Quite clearly, much of the wealth created by exporting software goes to enriching the pockets of the high end entrepreneurs of the high end web, their company directors and their share holders. A portion of the share of MNC’s in this pie definitely gets repatriated too. Output of the IT Services sector including engineering services and R&D and software products during 2006-07 was about Rs.1.3 lakh crores ($ 30 billion). The sector employs about 7 lakh IT professionals (In contrast, the total non-agricultural labour force in India is estimated to be 20 crores). It is a reasonable guess that 40% of the output goes towards pay of IT professionals, about 75% of which is likely to be spent in the market. Out of this 39000 crores, how much will move to the lower end web is anybody’s guess. That it could not be more than 10% seems reasonable.
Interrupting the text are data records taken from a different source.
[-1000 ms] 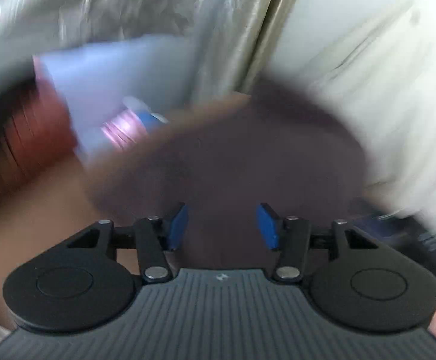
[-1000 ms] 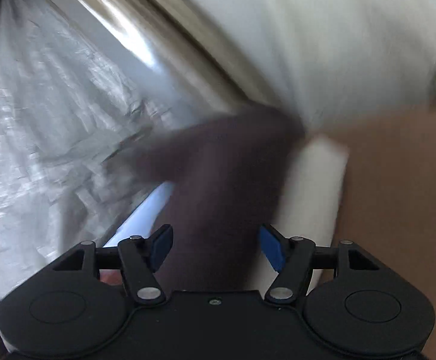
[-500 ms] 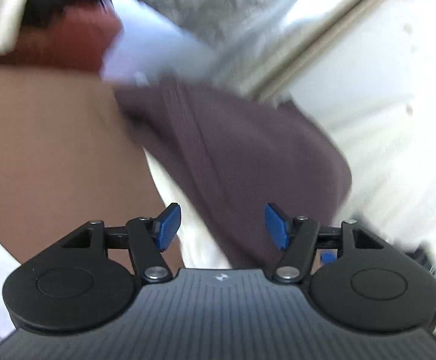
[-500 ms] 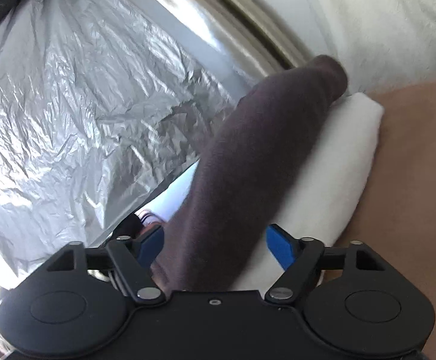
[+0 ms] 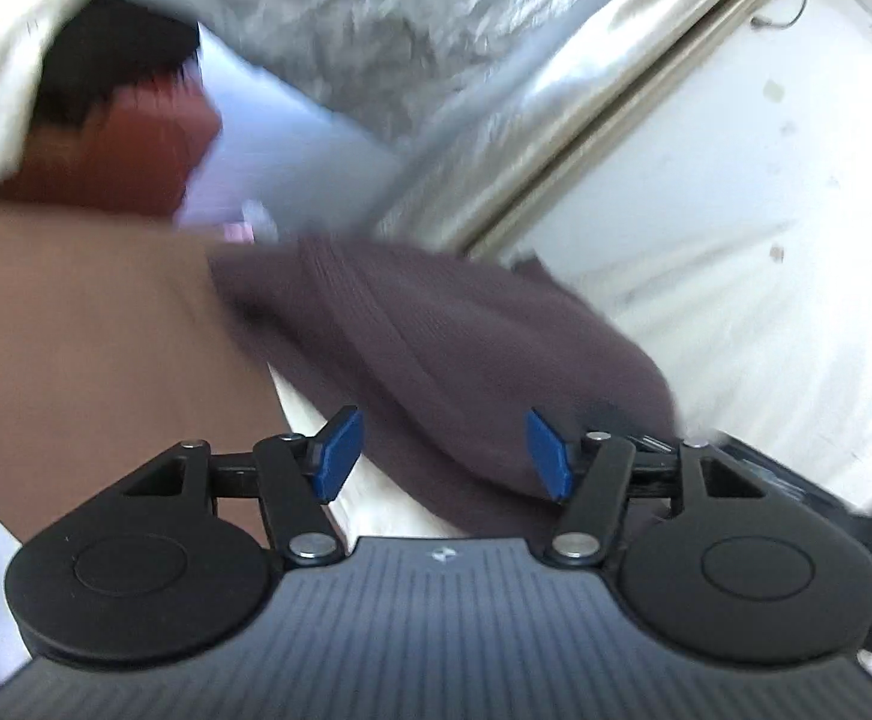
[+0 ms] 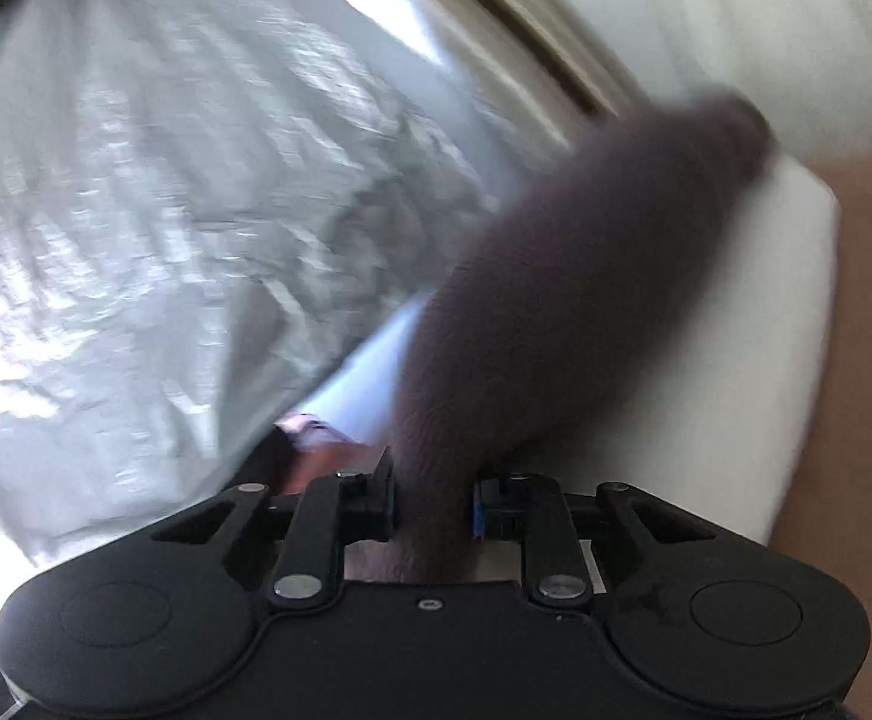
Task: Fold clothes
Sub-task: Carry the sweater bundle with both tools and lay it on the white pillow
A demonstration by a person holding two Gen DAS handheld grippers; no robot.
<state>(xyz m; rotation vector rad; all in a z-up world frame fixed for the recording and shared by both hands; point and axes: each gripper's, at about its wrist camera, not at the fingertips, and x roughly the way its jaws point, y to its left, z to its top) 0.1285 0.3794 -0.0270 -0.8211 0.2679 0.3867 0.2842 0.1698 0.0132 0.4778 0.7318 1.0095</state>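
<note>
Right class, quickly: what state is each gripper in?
Left gripper: open, brown garment lying between its pads, not pinched.
Right gripper: closing on the brown garment.

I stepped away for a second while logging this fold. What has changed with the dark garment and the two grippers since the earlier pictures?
The right gripper, whose jaws stood wide either side of the dark brown garment, is closing them on it and now pinches it. The left gripper stays open, the garment lying between its jaws ungripped. White folded cloth still lies under the garment.

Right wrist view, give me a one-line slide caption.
Right gripper closing on a dark brown garment above white padding.
</note>
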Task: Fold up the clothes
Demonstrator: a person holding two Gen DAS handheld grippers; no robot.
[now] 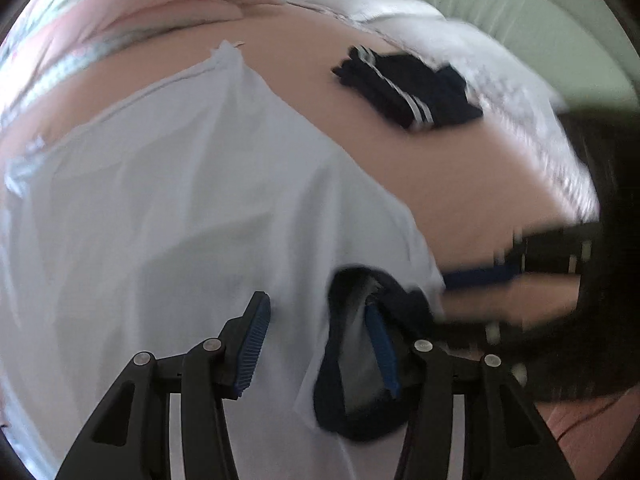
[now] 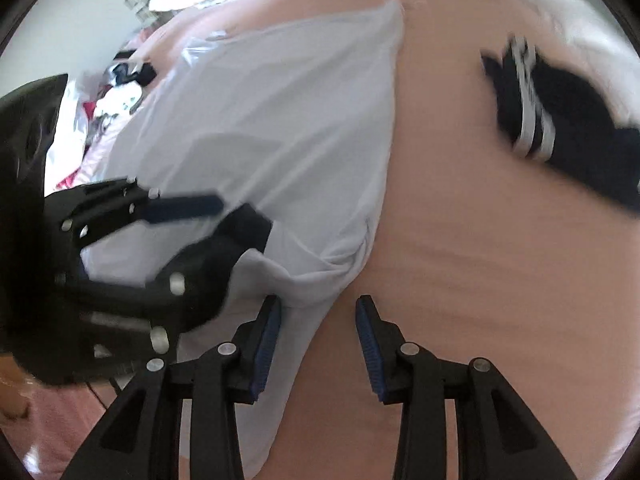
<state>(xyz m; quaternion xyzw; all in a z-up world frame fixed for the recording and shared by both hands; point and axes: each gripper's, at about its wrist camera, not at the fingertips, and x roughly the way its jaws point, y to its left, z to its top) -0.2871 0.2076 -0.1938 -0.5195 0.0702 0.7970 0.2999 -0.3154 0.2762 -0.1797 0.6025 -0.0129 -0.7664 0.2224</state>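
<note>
A white T-shirt (image 1: 180, 208) lies spread on the pink bed sheet (image 1: 440, 184). Its dark neckline (image 1: 344, 412) curls beside the right finger of my left gripper (image 1: 320, 340), which hovers open over the shirt with nothing pinched. In the right wrist view the shirt (image 2: 280, 120) fills the left half. My right gripper (image 2: 320, 336) stands open over the shirt's bunched edge (image 2: 320, 280), with the cloth beside its left finger and bare sheet (image 2: 480, 280) under its right. Each gripper shows in the other's view, the right gripper (image 1: 500, 272) blurred and the left gripper (image 2: 224, 216) open.
A folded dark garment with white stripes (image 1: 408, 88) (image 2: 560, 120) lies on the sheet beyond the shirt. A white quilt (image 1: 500, 92) and a pale green surface (image 1: 520, 12) lie behind it. A heap of mixed clothes (image 2: 116, 96) sits off the far left.
</note>
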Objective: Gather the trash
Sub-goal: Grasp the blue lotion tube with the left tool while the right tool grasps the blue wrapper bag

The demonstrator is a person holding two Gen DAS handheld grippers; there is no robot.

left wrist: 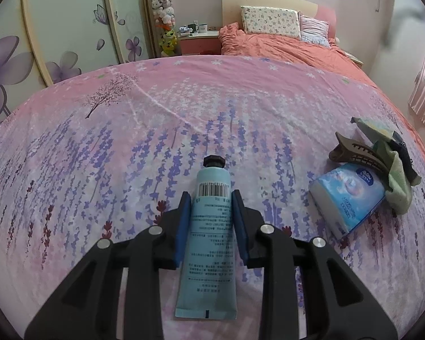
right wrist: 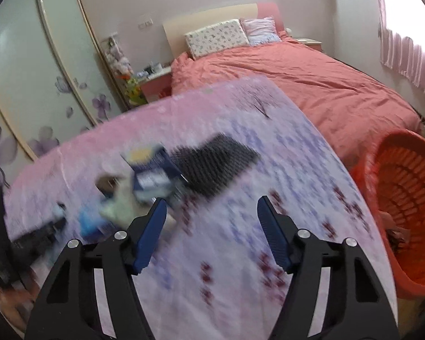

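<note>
Your left gripper (left wrist: 211, 198) has its blue pads pressed against both sides of the tube (left wrist: 209, 226), which lies flat on the floral sheet (left wrist: 99, 147) with its black cap (left wrist: 214, 161) pointing away from you and its crimped end toward the wrist. So the step in hand looks like the pickup of that tube: the pinch is made, but the tube rests on the sheet and is not lifted. Your right gripper (right wrist: 211, 226) stands spread with nothing between its pads, above bare sheet; its view is blurred, so the pile to its left is hard to read, though a blue box (right wrist: 151, 172) and a dark brush (right wrist: 215, 167) can be made out there. The red basket (right wrist: 405, 198) sits beside the table edge on your right, and it is the likely place for trash. In the left view, a tissue pack (left wrist: 348, 195), a brown hair clip (left wrist: 351, 153) and a green cloth (left wrist: 396, 181) lie together, well apart from the tube. Next, you probably need to raise the tube straight off the sheet without dragging the fabric, then carry it across to the basket; the grip sits near the cap end, so expect the tail to droop.
</note>
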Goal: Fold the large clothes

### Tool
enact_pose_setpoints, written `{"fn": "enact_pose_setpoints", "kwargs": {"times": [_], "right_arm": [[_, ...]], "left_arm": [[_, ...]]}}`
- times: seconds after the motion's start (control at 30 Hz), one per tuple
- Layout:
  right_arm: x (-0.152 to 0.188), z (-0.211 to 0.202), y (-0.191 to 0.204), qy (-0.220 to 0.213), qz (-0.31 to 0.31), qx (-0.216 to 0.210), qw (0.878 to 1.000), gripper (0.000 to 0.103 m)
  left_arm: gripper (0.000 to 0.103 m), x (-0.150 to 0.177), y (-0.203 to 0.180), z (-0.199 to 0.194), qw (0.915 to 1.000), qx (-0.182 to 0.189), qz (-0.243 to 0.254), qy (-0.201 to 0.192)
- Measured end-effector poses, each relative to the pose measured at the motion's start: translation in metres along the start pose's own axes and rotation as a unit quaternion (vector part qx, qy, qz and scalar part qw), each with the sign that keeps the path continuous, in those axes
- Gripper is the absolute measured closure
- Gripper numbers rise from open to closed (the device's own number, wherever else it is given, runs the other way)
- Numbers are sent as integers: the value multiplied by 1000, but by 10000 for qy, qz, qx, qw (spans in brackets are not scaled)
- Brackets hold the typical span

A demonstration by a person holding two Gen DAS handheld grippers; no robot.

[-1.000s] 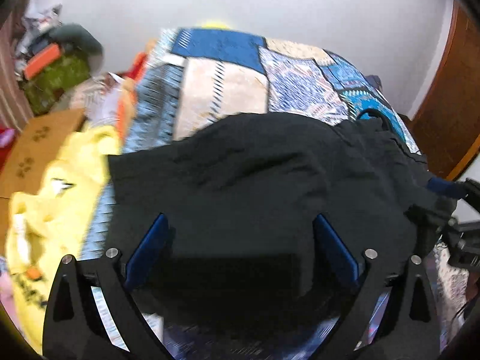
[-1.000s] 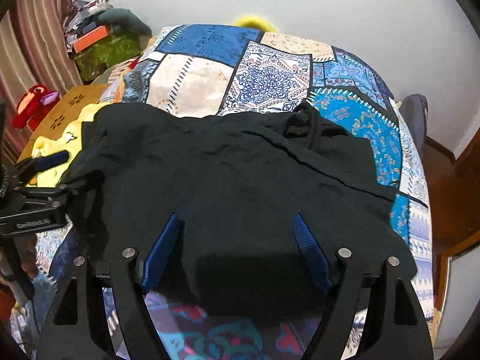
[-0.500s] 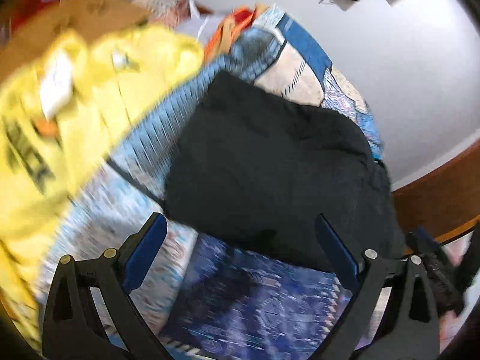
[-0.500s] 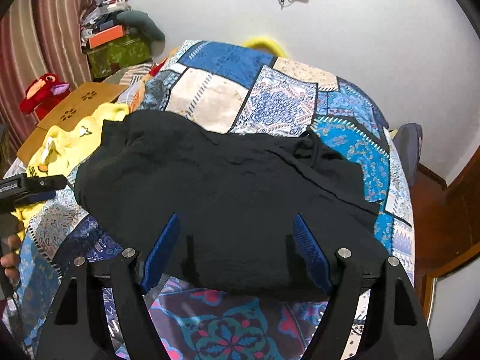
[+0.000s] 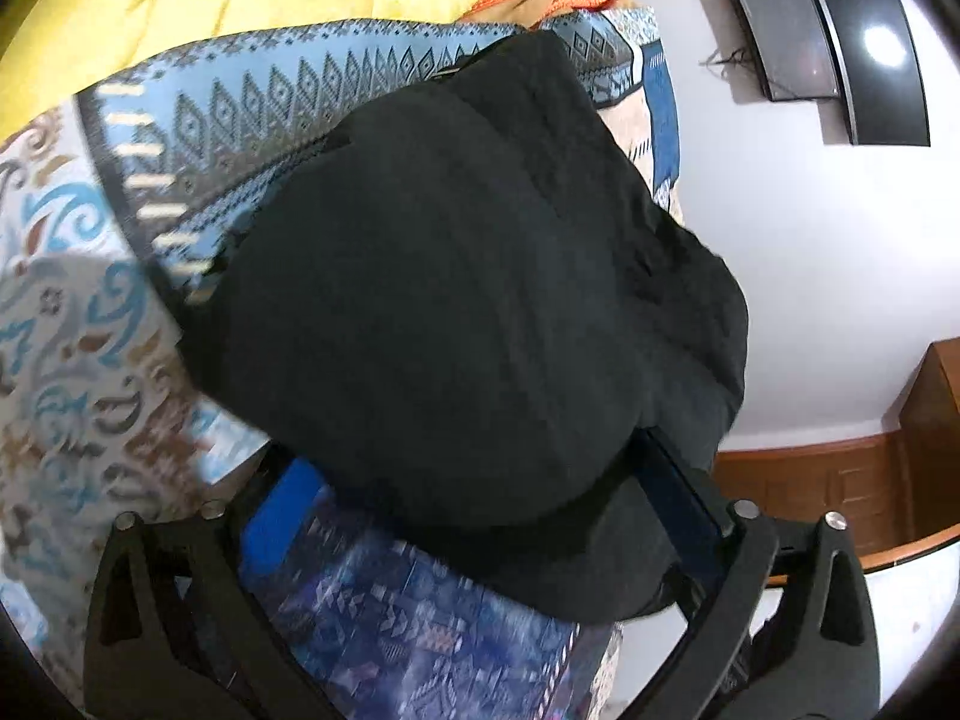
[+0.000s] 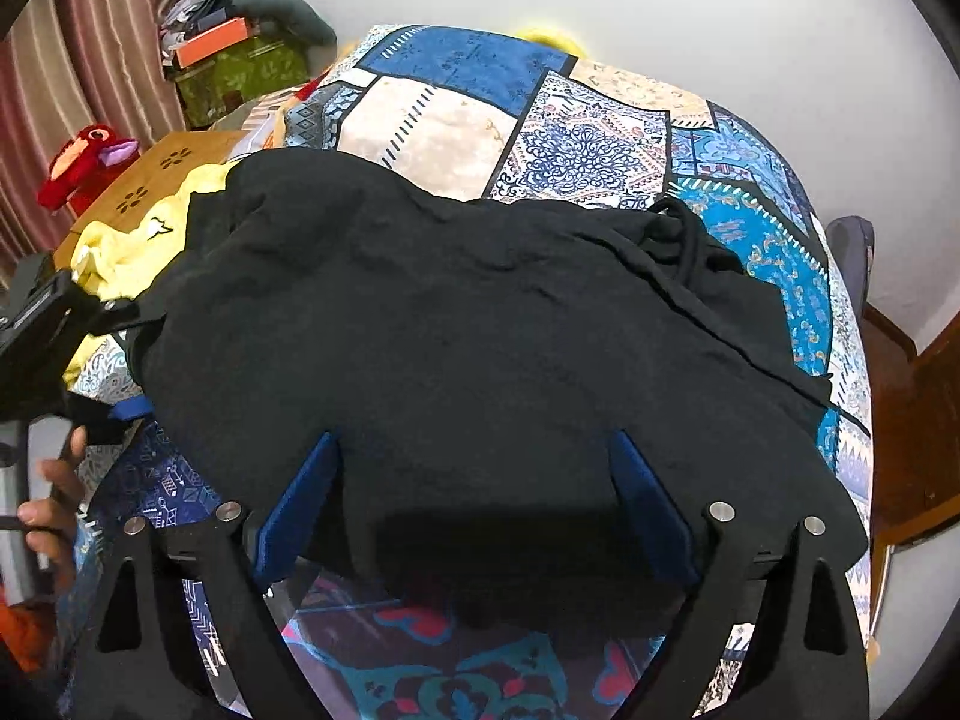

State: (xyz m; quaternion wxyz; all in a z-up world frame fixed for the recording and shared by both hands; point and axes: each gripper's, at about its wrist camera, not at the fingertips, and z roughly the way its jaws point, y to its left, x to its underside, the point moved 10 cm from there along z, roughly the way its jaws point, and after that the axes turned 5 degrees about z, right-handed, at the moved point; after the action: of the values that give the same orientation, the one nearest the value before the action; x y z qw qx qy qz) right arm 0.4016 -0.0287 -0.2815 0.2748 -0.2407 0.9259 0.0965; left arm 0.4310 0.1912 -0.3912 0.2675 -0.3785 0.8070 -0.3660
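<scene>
A bed [image 6: 432, 126] under a patchwork cover of blue, cream and teal panels fills both views, its far edge against a white wall [image 6: 750, 18]; across the near half of the bed lies the black garment [image 6: 480, 336], spread wide with a drawstring loop showing toward its far right corner and its near hem hanging over the bed's near edge; in the left wrist view the same black garment [image 5: 468, 300] sits tilted in the picture, bunched into a rounded mass on the cover. A yellow garment [image 6: 132, 240] lies at the bed's left edge, just beside the black one, with a wooden board [image 6: 150, 174] behind it and a red soft toy [image 6: 84, 162] further left against striped curtains; a dark screen [image 5: 864, 42] hangs on the wall. The right gripper [image 6: 474, 498] hangs over the near hem with its blue-padded fingers [image 6: 300, 498] spread wide, having just opened further; black cloth lies between them but the pads do not press on it. The left gripper [image 5: 480, 510] meets the garment's near left corner, its fingers [image 5: 282, 498] also spread, cloth draped over the right one and lying between the two without being pinched. A hand [image 6: 54, 510] shows at the left edge of the right wrist view, on the handle of the left gripper.
</scene>
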Motion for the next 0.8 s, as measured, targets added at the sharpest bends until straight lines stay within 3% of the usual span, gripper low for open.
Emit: {"fn": "enact_pose_setpoints", "kwargs": {"times": [0.3, 0.5, 0.57, 0.63, 0.7, 0.8], "right_arm": [[2, 5, 1, 116, -65, -6, 9999, 11], [4, 6, -3, 200, 87, -106, 9997, 11], [4, 6, -3, 228, 185, -90, 9995, 11], [3, 3, -3, 243, 285, -23, 9993, 13], [2, 0, -2, 299, 330, 68, 9990, 15], [-3, -11, 9, 358, 397, 10, 9986, 16]], "left_arm": [[0, -34, -3, 28, 9988, 99, -105, -466], [2, -54, -3, 42, 9971, -269, -287, -654], [13, -61, -4, 42, 9968, -308, -318, -660], [35, -66, 1, 36, 9958, -133, -578, -694], [47, -65, 5, 27, 9949, -25, -731, -701], [58, -67, 0, 4, 9942, -451, -435, -870]]}}
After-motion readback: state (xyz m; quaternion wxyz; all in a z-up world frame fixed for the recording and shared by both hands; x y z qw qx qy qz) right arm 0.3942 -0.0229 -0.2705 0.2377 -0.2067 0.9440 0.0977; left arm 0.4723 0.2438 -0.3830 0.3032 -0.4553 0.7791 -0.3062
Savings of the IT professional will definitely go towards new investments in the economy but so long as the new investments get confined to the high end web, the average Indian has nothing much to be happy about.

To the extent that revenues of the Government get augmented through direct and indirect taxes on the total software services and products and to the extent that this augmented
revenue goes towards improving the quality of human resources, health care and agriculture, the average Indian does gain in the long run; but as J.M.Keynes famously put it, we are all dead in the long run. In the mean time, the burden of inflation flung at the masses by a galloping GDP is to be silently borne by the majority. An average citizen who does not manage to catapult himself to the upper web cannot afford a decent education to his children and cannot even dream of owning a roof over his head. He will find himself unwittingly hurtling downwards to float on the poverty line. While the IT sector will continue to grow propelled by its own momentum, its propensity to accentuate the divide between the rich and the poor should not be lost sight of. We need other export- oriented sectors to flourish like the garment, leather and food-processing industries which may have a large potential to employ persons of physical skill rather than those of mental skill.